Edward Jones — which agreed to pay $34 million and make company-wide changes as part of a landmark 2021 settlement with Black financial advisors — saw marginal progress toward modest goals for 2025 of having 15% of its brokers be self-identified "people of color" and 30% of them be women. The share of minority financial advisors stayed at 9%, while the percentage of female brokers ticked up one percentage point to 23%.

As for leaders in the corporate office, though, the company has moved much closer to its targets for two years from now. At least 19% of those executives are "people of color," which is just a point below the mark. And 49% are women, which is also one point lower than the 2025 goal.

SEC investigation

The company disclosed that it's cooperating with one of the latest Securities and Exchange Commission investigations into electronic communications with clients. Prior probes of Wall Street led to a raft of fines against Goldman Sachs, Morgan Stanley and Bank of America. Wealth management firms are required to retain records of client communications, but investigators say firms often fail to capture text messages, WhatsApp conversations and personal emails.

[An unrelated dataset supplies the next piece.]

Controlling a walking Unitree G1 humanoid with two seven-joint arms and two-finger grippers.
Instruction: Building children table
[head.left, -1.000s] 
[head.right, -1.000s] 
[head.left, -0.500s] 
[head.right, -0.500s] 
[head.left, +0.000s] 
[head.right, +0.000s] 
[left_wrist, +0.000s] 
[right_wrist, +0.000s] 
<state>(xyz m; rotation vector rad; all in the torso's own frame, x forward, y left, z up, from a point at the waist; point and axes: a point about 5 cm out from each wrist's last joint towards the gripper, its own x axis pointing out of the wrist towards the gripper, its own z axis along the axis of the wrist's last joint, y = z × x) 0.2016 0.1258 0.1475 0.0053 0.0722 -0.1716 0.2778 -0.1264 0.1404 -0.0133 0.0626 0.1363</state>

Edward Jones "has been responding to requests from the SEC in connection with its publicly reported investigation of compliance by broker-dealers, investment advisors and other financial institutions with recordkeeping requirements," the annual report said. "The investigation relates to retention of electronic communications stored on personal devices or messaging platforms that have not been approved by Edward Jones for business use by its employees."

Expenses

The company spent more money on technology and less on advisor compensation in 2022. Capital expenditures of $302 million went to investments in software, construction and other upgrades to the firm's offices and facilities last year, with an expected $320 million slated for further spending in those areas in 2023. The slightly lower advisor headcount and smaller commission revenues last year caused variable broker compensation to tumble by 11% year over year to $1.69 billion in 2022.

Operating expenses outside those variable costs rose 5% to $8.85 billion, due to pay for branch and corporate office personnel and the capital spending.

Bottom line

The company generated net income before allocations to partners of $1.36 billion on revenue of $11.9 billion in 2022. While asset-based fee revenue increased 1% to $9.55 billion due to cash holdings tied to rising interest rates, revenue ticked down by $44 million, or less than 1%, due to the lower levels of trade revenue and slumping asset values. Profits plunged 14%, with the stock and bond losses wiping out income from advisory fees linked to securities' underlying values and commissions stemming from investors' choice whether to buy or sell.